------ Data
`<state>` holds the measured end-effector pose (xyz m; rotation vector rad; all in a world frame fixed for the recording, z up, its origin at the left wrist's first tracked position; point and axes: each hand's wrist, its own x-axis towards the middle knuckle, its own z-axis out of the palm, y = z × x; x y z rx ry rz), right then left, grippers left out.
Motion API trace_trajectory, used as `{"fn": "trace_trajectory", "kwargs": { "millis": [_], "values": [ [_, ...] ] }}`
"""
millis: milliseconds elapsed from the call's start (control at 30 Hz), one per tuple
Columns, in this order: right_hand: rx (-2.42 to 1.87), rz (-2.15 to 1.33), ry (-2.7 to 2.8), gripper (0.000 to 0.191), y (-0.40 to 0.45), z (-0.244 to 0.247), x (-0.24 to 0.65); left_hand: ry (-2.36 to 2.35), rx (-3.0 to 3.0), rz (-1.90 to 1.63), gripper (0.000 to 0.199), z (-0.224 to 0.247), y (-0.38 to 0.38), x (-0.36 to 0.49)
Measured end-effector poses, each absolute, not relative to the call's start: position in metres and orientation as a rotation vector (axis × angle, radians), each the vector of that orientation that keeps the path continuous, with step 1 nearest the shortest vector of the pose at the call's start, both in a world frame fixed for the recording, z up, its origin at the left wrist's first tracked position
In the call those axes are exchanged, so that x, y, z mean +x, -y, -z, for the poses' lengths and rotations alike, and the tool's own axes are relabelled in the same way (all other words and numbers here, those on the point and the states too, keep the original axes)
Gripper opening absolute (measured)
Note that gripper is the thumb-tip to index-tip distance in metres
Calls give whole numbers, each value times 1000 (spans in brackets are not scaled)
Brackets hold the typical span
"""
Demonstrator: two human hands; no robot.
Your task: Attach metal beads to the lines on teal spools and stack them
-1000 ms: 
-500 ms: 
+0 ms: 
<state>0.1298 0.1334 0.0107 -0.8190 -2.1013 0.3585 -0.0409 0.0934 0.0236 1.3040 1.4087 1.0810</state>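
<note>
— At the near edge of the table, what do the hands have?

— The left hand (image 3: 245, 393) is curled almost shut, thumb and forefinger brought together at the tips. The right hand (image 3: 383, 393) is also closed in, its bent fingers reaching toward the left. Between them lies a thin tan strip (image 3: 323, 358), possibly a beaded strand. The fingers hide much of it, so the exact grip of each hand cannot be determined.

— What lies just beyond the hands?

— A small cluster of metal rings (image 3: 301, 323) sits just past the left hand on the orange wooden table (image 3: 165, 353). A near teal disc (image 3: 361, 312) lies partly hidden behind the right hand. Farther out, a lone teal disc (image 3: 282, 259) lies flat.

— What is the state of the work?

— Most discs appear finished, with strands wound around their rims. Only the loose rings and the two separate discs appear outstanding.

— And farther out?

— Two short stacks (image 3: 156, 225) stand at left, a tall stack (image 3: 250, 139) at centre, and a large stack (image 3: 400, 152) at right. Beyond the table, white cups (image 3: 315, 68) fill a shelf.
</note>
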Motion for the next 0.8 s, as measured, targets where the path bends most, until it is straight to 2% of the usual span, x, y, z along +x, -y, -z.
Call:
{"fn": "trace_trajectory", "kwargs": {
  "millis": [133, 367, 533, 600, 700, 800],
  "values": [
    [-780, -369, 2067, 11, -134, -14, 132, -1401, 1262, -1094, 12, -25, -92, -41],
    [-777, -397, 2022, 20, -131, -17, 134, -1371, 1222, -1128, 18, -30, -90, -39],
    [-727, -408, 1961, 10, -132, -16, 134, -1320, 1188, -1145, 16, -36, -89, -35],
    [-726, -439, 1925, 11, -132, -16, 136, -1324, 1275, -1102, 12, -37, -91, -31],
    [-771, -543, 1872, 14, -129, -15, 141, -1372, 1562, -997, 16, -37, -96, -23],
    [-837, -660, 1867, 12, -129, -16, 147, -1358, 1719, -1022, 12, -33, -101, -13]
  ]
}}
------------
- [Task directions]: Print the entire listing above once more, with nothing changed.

- [Answer below]:
`<state>` holds the measured end-effector pose (xyz m; rotation vector rad; all in a world frame fixed for the recording, z up, its origin at the left wrist's first tracked position; point and axes: each hand's wrist, its own x-axis towards the middle knuckle, its own z-axis out of the palm, y = z × x; x y z rx ry rz), right then left, grippers left out.
Motion API trace_trajectory, used as `{"fn": "trace_trajectory", "kwargs": { "millis": [_], "values": [ [_, ...] ] }}`
"""
millis: milliseconds elapsed from the call's start (control at 30 Hz), one per tuple
Columns, in this order: right_hand: rx (-2.42 to 1.87), rz (-2.15 to 1.33), ry (-2.7 to 2.8), gripper (0.000 to 0.191), y (-0.40 to 0.45), z (-0.244 to 0.247), x (-0.24 to 0.65); left_hand: ry (-2.36 to 2.35), rx (-3.0 to 3.0), rz (-1.90 to 1.63), gripper (0.000 to 0.199), z (-0.224 to 0.247), y (-0.38 to 0.38), x (-0.36 to 0.49)
Measured end-effector poses, each absolute, not relative to the call's start: position in metres and orientation as a rotation vector (axis × angle, radians), each the vector of that orientation that keeps the path continuous, with step 1 nearest the shortest vector of the pose at the call's start, both in a world frame fixed for the recording, z up, its origin at the left wrist's first tracked position
In the call those axes are exchanged, so that x, y, z mean +x, -y, -z, for the poses' lengths and rotations alike, and the tool's own axes are relabelled in the same way (all other words and numbers here, those on the point and the states too, keep the original axes)
Gripper opening absolute (measured)
Note that gripper is the thumb-tip to index-tip distance in metres
Calls give whole numbers, each value times 1000 (spans in brackets are not scaled)
Brackets hold the typical span
"""
Demonstrator: two human hands; no robot.
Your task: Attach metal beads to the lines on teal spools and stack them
-1000 ms: 
-500 ms: 
+0 ms: 
<state>0.1298 0.1334 0.0107 -0.8190 -2.1013 0.3585 -0.0409 0.0934 0.0236 1.3040 1.4087 1.0810</state>
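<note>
— At the near edge of the table, what do the hands have?

— The left hand (image 3: 245, 393) is curled almost shut, thumb and forefinger brought together at the tips. The right hand (image 3: 383, 393) is also closed in, its bent fingers reaching toward the left. Between them lies a thin tan strip (image 3: 323, 358), possibly a beaded strand. The fingers hide much of it, so the exact grip of each hand cannot be determined.

— What lies just beyond the hands?

— A small cluster of metal rings (image 3: 301, 323) sits just past the left hand on the orange wooden table (image 3: 165, 353). A near teal disc (image 3: 361, 312) lies partly hidden behind the right hand. Farther out, a lone teal disc (image 3: 282, 259) lies flat.

— What is the state of the work?

— Most discs appear finished, with strands wound around their rims. Only the loose rings and the two separate discs appear outstanding.

— And farther out?

— Two short stacks (image 3: 156, 225) stand at left, a tall stack (image 3: 250, 139) at centre, and a large stack (image 3: 400, 152) at right. Beyond the table, white cups (image 3: 315, 68) fill a shelf.
</note>
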Motion for the next 0.8 s, as measured, targets where the path bends most, until it is straight to 2% of the usual span, x, y, z along +x, -y, -z.
Call:
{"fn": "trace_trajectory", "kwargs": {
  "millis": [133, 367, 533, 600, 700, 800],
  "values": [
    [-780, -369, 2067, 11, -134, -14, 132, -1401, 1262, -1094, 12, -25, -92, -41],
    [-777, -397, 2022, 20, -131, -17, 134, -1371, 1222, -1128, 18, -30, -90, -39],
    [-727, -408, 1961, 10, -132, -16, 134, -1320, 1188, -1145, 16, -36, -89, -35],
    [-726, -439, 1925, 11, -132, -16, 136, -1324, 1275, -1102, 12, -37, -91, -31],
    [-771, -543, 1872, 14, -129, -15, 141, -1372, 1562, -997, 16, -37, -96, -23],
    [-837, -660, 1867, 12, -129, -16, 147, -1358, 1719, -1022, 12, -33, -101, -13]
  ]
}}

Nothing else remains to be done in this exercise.